With the Kwakiutl Indians of Vancouver Island, as with the Shushwaps and Nootka, twins are looked upon in the light of wonderful beings, having power over the weather. Of them it is said "while children they are able to summon any wind by motions of their hands, and can make fair or bad weather. They have the power of curing diseases, and use for this purpose a rattle called K.'oã'qaten, which has the shape of a flat box about three feet long by two feet wide." Here the "weather-maker" and the "doctor" are combined in the same person. Among the Tsimshian Indians, of British Columbia, twins are believed to control the weather, and these aborigines "pray to wind and rain: 'Calm down, breath of the twins'" (403. 51).
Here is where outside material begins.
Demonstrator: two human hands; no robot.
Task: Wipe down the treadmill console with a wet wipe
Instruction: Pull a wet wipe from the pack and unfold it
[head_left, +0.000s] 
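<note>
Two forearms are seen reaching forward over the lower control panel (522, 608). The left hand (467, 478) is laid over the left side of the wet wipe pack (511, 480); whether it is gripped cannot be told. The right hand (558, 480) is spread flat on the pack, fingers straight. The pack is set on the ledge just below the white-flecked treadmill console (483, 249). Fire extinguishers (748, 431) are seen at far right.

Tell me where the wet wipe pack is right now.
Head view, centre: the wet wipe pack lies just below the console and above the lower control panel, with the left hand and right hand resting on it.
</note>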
In the creation-legend of the Indians of Mt. Shasta (California), we are told that once a terrific storm came up from the sea and shook to its base the wigwam,—Mt. Shasta itself,—in which lived the "Great Spirit" and his family. Then "The 'Great Spirit' commanded his daughter, little more than an infant, to go up and bid the wind be still, cautioning her at the same time, in his fatherly way, not to put her head out into the blast, but only to thrust out her little red arm and make a sign before she delivered her message." But the temptation to look out on the world was too strong for her, and, as a result, she was caught up by the storm and blown down the mountain-side into the land of the grizzly-bear people. From the union of the daughter and the grizzly-bear people sprang a new race of men. When the "Great Spirit" was told his daughter still lived, he ran down the mountain for joy, but finding that his daughter had become a mother, he was so angry that he cursed the grizzly-people and turned them into the present race of bears of that species; them and the new race of men he drove out of their wigwam,—Little Mt. Shasta,—then "shut to the door, and passed away to his mountains, carrying his daughter; and her or him no eye has since seen." Hence it is that "no Indian tracing his descent from the spirit mother and the grizzly, will kill a grizzly-bear; and if by an evil chance a grizzly kill a man in any place, that spot becomes memorable, and every one that passes casts a stone there till a great pile is thrown up" (396. III. 91).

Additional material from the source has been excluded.